BACKGROUND: Ovarian cancer is the most lethal of all gynecological cancers. Cancer Antigen 125 (CA125) is the best-performing ovarian cancer biomarker which however is still not effective as a screening test in the general population. Recent literature reports additional biomarkers with the potential to improve on CA125 for early detection when using longitudinal multimarker models. METHODS: Our data comprised 180 controls and 44 cases with serum samples sourced from the multimodal arm of UK Collaborative Trial of Ovarian Cancer Screening (UKCTOCS). Our models were based on Bayesian change-point detection and recurrent neural networks. RESULTS: We obtained a significantly higher performance for CA125-HE4 model using both methodologies (AUC 0.971, sensitivity 96.7% and AUC 0.987, sensitivity 96.7%) with respect to CA125 (AUC 0.949, sensitivity 90.8% and AUC 0.953, sensitivity 92.1%) for Bayesian change-point model (BCP) and recurrent neural networks (RNN) approaches, respectively.

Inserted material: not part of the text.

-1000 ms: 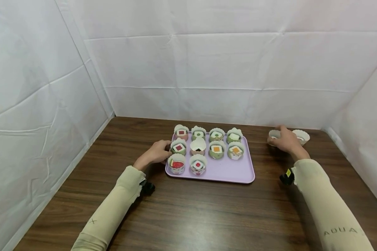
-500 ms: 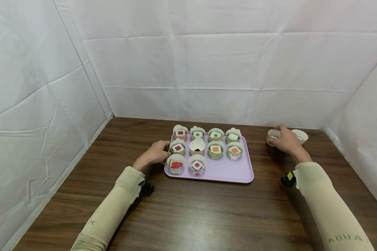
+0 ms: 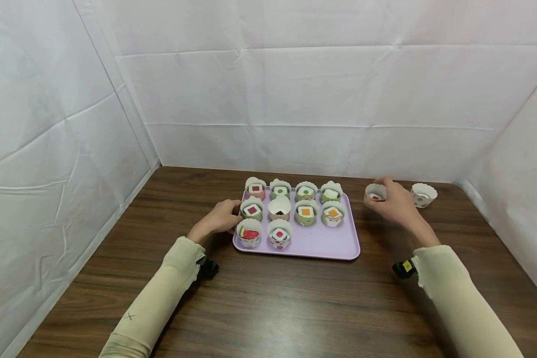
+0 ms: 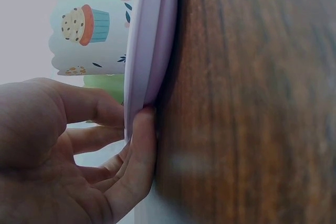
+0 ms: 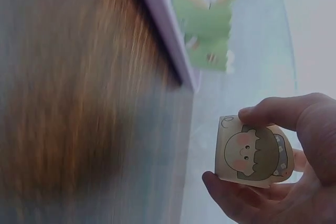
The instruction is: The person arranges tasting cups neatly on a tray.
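My left hand (image 3: 221, 216) grips the left rim of a lilac tray (image 3: 324, 243). In the left wrist view its fingers (image 4: 139, 145) pinch the tray's edge (image 4: 149, 40) from above and below. My right hand (image 3: 398, 203) holds a paper baking cup (image 3: 372, 190) with a red-and-white piece inside, right of the tray. The right wrist view shows this baking cup (image 5: 252, 153), printed with a cartoon face, between thumb and fingers, off the table. Several baking cups stand upright on the tray, including one with a red piece (image 3: 250, 234) at the front left.
Another scalloped baking cup (image 3: 422, 195) stands on the brown wooden table (image 3: 268, 303), right of my right hand. White cloth walls (image 3: 304, 99) enclose the table at the back and sides. Bare tray surface shows at its front right.
My right hand has moved left toward the tray with the baking cup, away from the other cup. My left hand stays at the tray's rim.
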Motion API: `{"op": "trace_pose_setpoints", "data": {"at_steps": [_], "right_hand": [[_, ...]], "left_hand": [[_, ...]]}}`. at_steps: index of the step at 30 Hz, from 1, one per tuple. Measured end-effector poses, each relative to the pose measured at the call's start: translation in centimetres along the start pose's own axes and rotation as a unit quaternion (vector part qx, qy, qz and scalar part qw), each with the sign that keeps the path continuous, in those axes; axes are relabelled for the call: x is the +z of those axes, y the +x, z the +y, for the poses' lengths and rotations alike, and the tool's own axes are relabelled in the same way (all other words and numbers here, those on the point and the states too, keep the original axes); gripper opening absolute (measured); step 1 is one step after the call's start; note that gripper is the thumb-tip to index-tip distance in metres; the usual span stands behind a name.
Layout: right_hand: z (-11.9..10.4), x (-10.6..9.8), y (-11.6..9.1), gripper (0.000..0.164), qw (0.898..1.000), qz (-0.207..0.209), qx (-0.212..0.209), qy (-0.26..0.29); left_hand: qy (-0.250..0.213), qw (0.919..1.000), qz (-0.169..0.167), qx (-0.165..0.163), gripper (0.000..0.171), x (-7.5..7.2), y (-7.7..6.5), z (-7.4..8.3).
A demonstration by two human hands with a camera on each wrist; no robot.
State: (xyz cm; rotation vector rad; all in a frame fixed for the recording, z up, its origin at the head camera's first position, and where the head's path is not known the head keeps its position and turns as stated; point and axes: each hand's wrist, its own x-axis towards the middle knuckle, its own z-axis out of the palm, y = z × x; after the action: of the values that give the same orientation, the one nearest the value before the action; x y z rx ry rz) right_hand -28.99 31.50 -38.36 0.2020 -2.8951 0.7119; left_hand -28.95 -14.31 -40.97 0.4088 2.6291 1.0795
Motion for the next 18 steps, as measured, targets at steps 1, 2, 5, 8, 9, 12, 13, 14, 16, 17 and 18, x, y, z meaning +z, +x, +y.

One year before diagnosis, the CA125-HE4 model also ranked as the best, whereas at 2 years before diagnosis no multimarker model outperformed CA125. CONCLUSIONS: Our study identified and tested different combination of biomarkers using longitudinal multivariable models that outperformed CA125 alone. We showed the potential of multivariable models and candidate biomarkers to increase the detection rate of ovarian cancer.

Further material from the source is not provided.